— Try it —
Which lines below include the string "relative"? Please show each one.

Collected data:
════════════════════

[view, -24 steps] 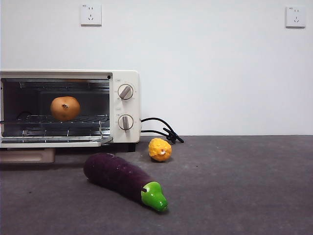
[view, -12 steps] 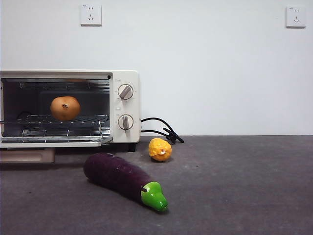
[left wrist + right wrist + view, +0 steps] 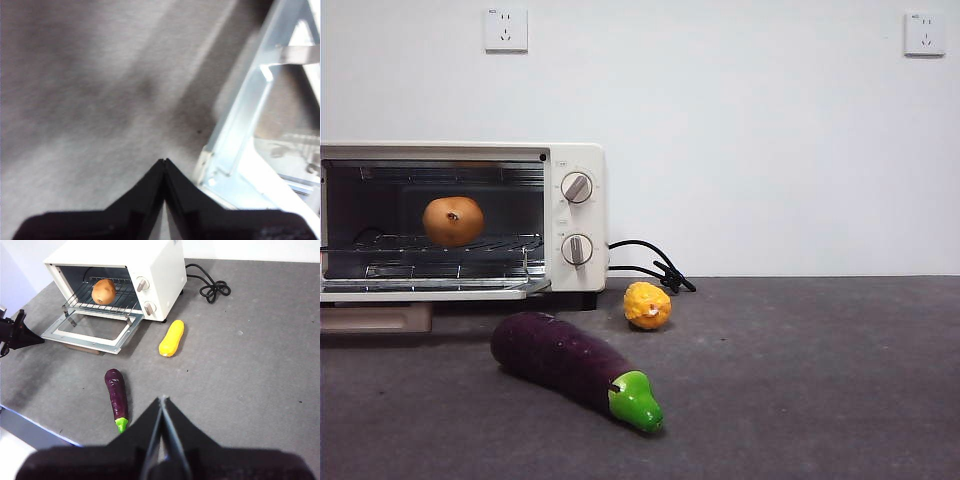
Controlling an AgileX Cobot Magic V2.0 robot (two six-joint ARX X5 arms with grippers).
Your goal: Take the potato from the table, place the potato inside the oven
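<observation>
Potato (image 3: 453, 221) on wire rack inside oven (image 3: 570, 215), roughly mid-rack, upright, dark spot facing out; also seen in right wrist view (image 3: 103, 291). Not on table (image 3: 820, 380). Door (image 3: 87, 332) dropped flat, fully open.

Left gripper (image 3: 164, 163): jaws pressed together, holding nothing, low over table w/ door's glass and metal frame (image 3: 250, 125) just beside. In right wrist view, black tip near door's outer corner looks to be same gripper (image 3: 17, 332). Right gripper (image 3: 162, 401): jaws together, empty, high above table, well back from all items. Neither visible in front view.

Judged: placement done; step in hand = clear out, poss. shut door.

How to do well:
- Draw left arm away from door edge before any lift; frame sits close, easy to snag.
- No reach back into cavity; potato is round, rack is wire, a nudge could roll it toward front lip.
- If shutting door: push from under outer edge, slow swing, watch rack not pulled fwd w/ door.
- Leave right arm parked.

Bystanders: eggplant (image 3: 570, 365) lying in front of oven, green tip toward cam; yellow squash (image 3: 647, 305) beside oven's knob side, near cord (image 3: 650, 265). Both apart from door; keep retreat path off them. 2 knobs untouched-looking, setting unreadable.
</observation>
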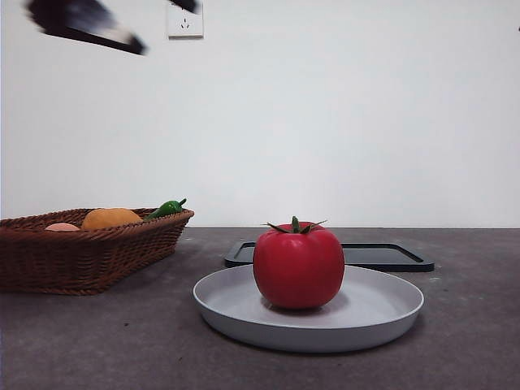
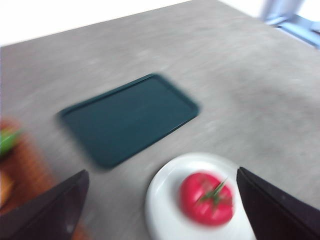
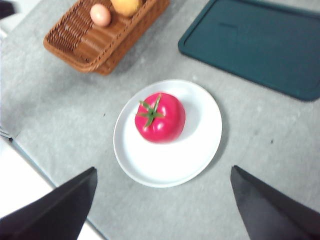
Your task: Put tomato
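Observation:
The tomato [image 1: 298, 266] is glossy red with a green calyx and sits upright in the middle of a round grey plate [image 1: 382, 313]. In the left wrist view, which is smeared by motion, the tomato [image 2: 206, 198] on its plate [image 2: 162, 200] lies well below my left gripper [image 2: 161, 174]; the jaws are wide open and hold nothing. My right gripper [image 3: 163, 171] hangs high over the same plate [image 3: 200, 145] and tomato [image 3: 162, 119], open and empty. A blurred dark arm [image 1: 85, 24] shows at the front view's top left corner.
A brown wicker basket [image 1: 81, 252] stands at the left with an orange fruit [image 1: 111, 218], a pinkish egg-like thing [image 3: 100, 15] and a green pepper [image 1: 166, 208]. A flat dark tray [image 1: 386, 256] lies behind the plate.

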Robot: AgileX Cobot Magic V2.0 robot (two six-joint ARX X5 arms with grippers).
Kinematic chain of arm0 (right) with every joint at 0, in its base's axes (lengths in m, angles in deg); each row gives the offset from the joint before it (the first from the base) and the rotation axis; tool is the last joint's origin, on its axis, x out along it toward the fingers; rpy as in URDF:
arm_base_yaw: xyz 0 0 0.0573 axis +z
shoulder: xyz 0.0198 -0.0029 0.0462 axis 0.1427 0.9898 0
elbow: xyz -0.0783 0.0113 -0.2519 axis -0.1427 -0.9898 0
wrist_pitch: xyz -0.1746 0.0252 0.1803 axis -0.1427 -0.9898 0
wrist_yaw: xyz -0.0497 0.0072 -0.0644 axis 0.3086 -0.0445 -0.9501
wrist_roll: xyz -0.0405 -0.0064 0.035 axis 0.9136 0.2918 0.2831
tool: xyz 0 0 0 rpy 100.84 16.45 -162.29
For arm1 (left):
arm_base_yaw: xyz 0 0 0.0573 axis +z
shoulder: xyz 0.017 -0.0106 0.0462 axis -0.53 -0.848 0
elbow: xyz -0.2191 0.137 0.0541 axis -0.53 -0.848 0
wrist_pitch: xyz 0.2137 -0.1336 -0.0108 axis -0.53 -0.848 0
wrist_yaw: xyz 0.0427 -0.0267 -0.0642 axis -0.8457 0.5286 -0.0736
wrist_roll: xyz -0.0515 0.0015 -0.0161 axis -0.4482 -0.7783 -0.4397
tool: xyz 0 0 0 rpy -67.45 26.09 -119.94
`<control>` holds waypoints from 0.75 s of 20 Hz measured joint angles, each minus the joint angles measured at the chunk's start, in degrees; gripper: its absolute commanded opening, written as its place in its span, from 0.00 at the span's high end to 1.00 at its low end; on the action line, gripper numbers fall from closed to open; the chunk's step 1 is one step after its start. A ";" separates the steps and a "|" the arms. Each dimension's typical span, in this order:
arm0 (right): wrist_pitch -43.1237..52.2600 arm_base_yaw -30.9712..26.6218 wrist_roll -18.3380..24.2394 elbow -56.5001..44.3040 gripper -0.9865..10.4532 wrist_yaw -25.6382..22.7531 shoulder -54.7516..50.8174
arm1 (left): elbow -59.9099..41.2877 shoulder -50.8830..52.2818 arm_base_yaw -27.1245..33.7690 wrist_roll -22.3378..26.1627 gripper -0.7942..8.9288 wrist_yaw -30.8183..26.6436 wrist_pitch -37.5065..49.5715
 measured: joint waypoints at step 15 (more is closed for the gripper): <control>4.81 4.52 0.00 0.00 0.54 1.31 10.29 | 0.00 11.15 7.63 2.93 0.44 21.51 -31.17</control>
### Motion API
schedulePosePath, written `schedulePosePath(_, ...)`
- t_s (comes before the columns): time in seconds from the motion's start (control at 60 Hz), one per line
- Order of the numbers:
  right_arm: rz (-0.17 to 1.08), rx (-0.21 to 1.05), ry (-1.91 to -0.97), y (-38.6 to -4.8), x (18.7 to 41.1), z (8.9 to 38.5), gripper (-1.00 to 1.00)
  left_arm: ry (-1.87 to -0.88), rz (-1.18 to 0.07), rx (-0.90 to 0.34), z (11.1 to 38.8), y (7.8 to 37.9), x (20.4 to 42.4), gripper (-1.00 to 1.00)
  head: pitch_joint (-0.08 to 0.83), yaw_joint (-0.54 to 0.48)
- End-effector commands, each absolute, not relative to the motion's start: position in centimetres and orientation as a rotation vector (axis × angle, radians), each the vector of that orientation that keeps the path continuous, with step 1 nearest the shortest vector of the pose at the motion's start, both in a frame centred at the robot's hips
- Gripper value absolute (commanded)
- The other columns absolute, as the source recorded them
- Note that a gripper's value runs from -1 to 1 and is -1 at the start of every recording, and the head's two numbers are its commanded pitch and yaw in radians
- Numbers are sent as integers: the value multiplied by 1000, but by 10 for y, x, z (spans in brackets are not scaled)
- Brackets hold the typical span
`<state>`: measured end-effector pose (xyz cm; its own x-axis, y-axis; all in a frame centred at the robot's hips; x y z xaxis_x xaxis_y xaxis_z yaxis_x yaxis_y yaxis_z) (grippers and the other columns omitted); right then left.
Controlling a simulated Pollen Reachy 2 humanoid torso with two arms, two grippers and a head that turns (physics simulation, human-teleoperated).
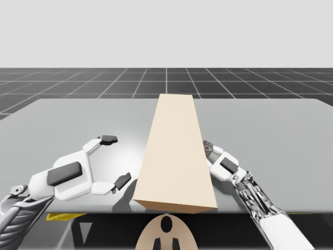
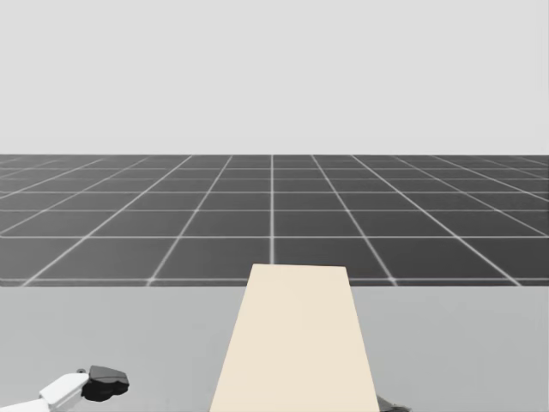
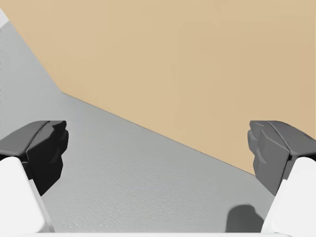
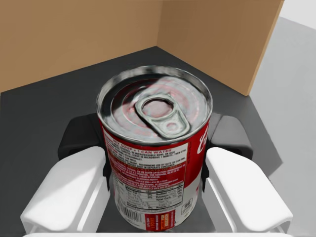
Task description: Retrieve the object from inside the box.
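A smooth grey worktop (image 1: 78, 120) spreads wide and flat, with a soft sheen near its middle and a straight far edge. Beyond it a dark floor (image 1: 78, 80) ruled with pale grid lines runs off to a level horizon under a plain pale-grey backdrop (image 1: 166, 31). Just below the worktop's near edge, on the left, a short yellow-and-black strip (image 1: 58, 216) peeps out.
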<state>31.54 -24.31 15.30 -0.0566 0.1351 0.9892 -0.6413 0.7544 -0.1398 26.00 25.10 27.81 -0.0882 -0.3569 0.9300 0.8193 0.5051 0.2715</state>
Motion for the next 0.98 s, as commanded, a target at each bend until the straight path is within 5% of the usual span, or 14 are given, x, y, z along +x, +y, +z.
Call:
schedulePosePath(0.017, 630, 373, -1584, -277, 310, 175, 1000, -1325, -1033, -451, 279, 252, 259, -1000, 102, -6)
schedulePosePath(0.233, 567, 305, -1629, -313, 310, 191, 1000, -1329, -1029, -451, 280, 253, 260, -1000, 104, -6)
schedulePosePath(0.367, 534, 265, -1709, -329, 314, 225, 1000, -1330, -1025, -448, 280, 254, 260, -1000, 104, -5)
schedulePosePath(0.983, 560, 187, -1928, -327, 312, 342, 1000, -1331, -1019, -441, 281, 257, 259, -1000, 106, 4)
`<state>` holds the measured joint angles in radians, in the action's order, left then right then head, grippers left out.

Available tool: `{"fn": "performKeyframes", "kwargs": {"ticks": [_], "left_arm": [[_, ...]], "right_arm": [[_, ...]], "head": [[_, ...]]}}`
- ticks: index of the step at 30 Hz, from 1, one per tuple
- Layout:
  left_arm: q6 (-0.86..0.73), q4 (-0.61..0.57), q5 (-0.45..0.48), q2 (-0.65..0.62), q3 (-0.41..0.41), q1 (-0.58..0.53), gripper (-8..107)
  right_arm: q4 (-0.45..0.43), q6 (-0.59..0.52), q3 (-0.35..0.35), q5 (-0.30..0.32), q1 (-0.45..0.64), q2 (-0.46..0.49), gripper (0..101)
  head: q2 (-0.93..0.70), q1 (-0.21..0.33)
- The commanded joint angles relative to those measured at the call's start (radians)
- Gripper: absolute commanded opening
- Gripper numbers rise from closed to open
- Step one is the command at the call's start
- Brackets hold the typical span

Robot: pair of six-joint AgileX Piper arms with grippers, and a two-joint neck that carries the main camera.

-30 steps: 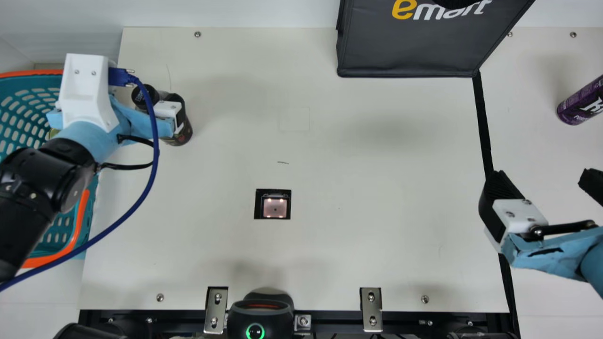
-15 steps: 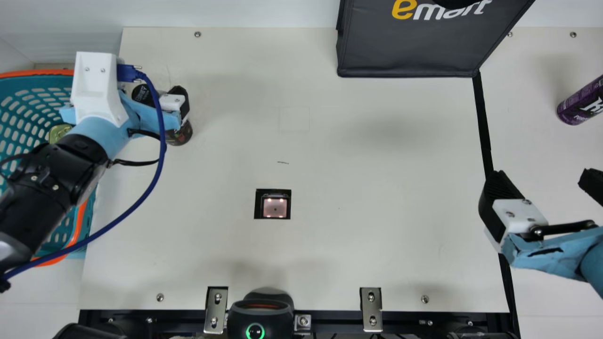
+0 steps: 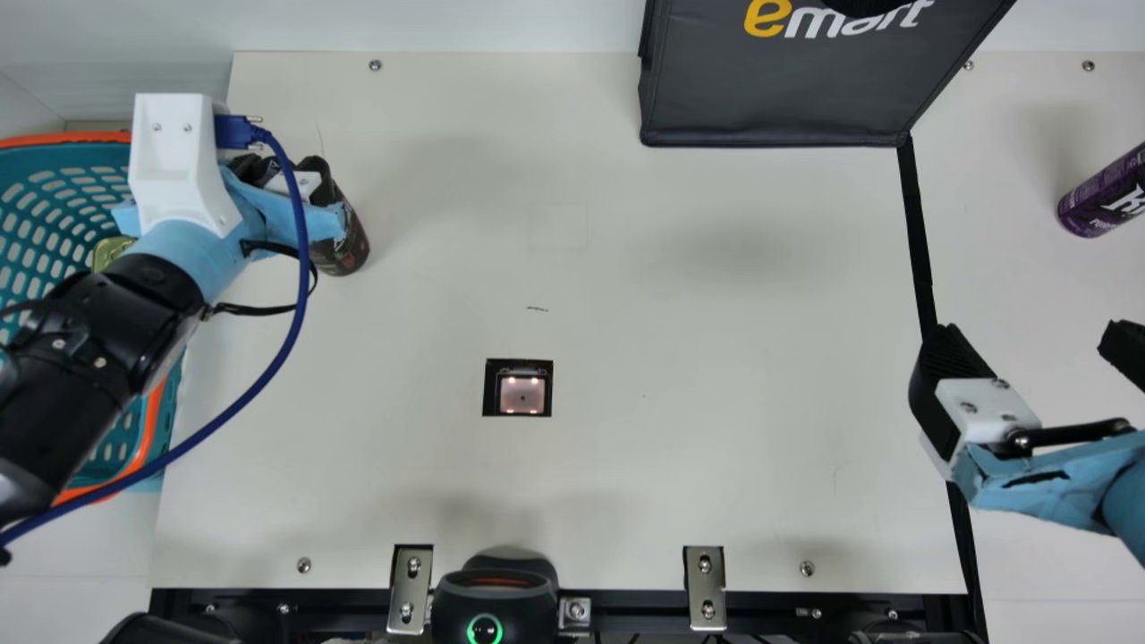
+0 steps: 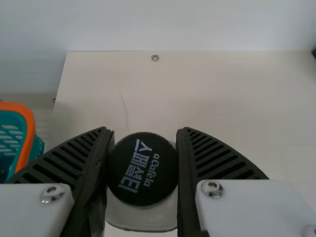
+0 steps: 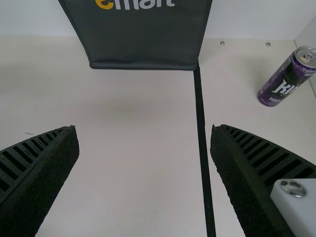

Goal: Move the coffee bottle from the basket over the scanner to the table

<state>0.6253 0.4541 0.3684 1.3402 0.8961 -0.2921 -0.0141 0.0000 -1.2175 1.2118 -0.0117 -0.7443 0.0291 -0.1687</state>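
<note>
Black arm (image 3: 116, 309), light-blue, perhaps taped wrist (image 3: 183, 250), white bracket (image 3: 176, 165), blue cable (image 3: 302, 286)

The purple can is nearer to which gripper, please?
Right: the right gripper is below the can in the main view; the left gripper is far to the can's left.

In the main view, you look from the neck, high and steeply down on the table (image 3: 716, 501), toward its far edge. Your left wrist view looks down from close above the coffee bottle (image 4: 142, 169), facing the wall (image 4: 158, 24); with the main view it shares this bottle and the basket (image 4: 28, 138). Your right wrist view looks lower across the table, facing the dark bag (image 5: 143, 44); bag, purple can (image 5: 281, 84) and black strip (image 5: 201, 118) are also in the main view.
</note>
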Motion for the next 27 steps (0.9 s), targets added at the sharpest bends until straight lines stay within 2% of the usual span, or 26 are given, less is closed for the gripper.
{"fn": "performKeyframes", "kwargs": {"ticks": [1,9,15,27], "left_arm": [[0.010,-0.009,0.063,-0.012,0.015,-0.018,-8],[0.052,-0.050,0.275,-0.063,0.084,-0.116,-8],[0.122,-0.025,0.408,-0.097,0.128,-0.212,-8],[0.315,0.082,0.562,-0.118,0.176,-0.452,-8]], "right_arm": [[0.000,0.000,0.000,0.000,0.000,0.000,95],[0.000,0.000,0.000,0.000,0.000,0.000,95],[0.000,0.000,0.000,0.000,0.000,0.000,95],[0.000,0.000,0.000,0.000,0.000,0.000,95]], "head": [[-0.002,0.030],[-0.002,0.030],[-0.002,0.030],[-0.002,0.030]]}}
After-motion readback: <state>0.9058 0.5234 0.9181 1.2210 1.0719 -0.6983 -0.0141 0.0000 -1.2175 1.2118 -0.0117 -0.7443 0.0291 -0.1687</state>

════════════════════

— Task solution —
- End-effector commands, each absolute, not relative to the motion's start: position in centimetres and orientation as a rotation vector (axis × angle, radians), each the vector of that orientation that keeps the path continuous, with step 1 nearest the shortest vector of the pose at the motion's start, both in a frame centred at the robot's hips
- The commanded joint angles relative to those measured at the call's start (radians)

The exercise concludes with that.